ABOUT THIS TASK: Repeat exactly, please, the opening lines of the data below, through and including the line where "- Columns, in" sits.

***

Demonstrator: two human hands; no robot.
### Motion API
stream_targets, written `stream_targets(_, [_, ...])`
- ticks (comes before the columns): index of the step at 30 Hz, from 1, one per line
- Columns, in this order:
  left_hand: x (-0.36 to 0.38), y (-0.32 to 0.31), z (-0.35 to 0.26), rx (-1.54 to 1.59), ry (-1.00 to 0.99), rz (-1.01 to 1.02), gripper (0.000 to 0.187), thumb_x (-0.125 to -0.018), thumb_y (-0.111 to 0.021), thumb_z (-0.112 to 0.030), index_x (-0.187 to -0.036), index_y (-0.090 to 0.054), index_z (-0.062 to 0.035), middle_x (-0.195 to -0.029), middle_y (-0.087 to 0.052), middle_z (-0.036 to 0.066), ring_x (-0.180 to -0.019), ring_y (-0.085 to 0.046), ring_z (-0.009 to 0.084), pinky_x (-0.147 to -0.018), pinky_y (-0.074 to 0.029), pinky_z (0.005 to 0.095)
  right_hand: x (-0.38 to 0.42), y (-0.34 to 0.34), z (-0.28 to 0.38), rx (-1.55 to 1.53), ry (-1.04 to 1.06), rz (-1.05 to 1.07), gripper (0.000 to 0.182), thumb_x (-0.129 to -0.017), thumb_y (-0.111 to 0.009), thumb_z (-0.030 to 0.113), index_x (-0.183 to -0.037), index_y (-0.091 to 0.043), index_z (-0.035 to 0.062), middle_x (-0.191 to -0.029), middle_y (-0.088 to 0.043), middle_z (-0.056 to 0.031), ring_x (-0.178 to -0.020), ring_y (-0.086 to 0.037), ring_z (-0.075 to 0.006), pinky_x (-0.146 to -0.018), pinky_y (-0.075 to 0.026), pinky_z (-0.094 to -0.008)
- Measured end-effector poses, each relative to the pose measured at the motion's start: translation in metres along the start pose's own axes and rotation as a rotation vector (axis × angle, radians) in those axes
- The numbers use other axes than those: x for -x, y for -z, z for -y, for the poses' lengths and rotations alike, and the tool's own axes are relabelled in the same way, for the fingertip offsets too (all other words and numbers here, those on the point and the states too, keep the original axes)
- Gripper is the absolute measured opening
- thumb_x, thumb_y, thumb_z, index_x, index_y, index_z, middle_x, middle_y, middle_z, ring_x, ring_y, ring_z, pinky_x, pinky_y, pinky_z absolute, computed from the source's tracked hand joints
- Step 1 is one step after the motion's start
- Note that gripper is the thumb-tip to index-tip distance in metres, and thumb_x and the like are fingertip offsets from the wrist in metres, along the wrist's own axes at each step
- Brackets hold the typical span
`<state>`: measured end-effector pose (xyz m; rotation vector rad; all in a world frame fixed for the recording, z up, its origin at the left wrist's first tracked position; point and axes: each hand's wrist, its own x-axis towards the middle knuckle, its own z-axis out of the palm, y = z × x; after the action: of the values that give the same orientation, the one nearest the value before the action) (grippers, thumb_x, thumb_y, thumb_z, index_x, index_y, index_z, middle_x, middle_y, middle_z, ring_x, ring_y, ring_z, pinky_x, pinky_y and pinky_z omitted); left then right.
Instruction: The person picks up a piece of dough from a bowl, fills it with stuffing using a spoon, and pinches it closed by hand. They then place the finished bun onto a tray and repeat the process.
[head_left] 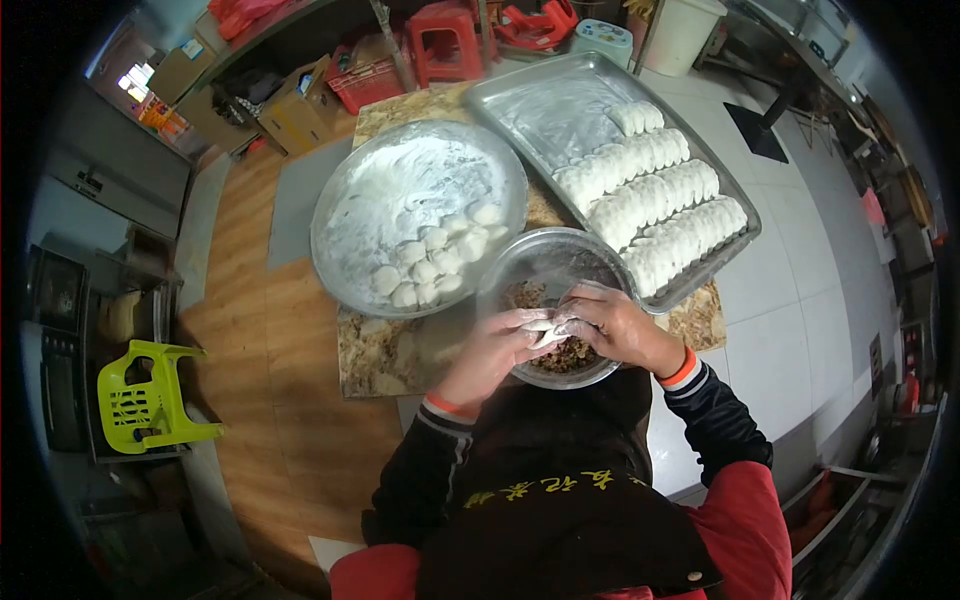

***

TASK SOLUTION:
Demonstrator: two human hands; no robot.
### Motion API
stream_targets, written `stream_targets(_, [_, ...])`
- ticks (comes before the columns): index of the step at 30 Hz, from 1, one per line
- Columns, in this order:

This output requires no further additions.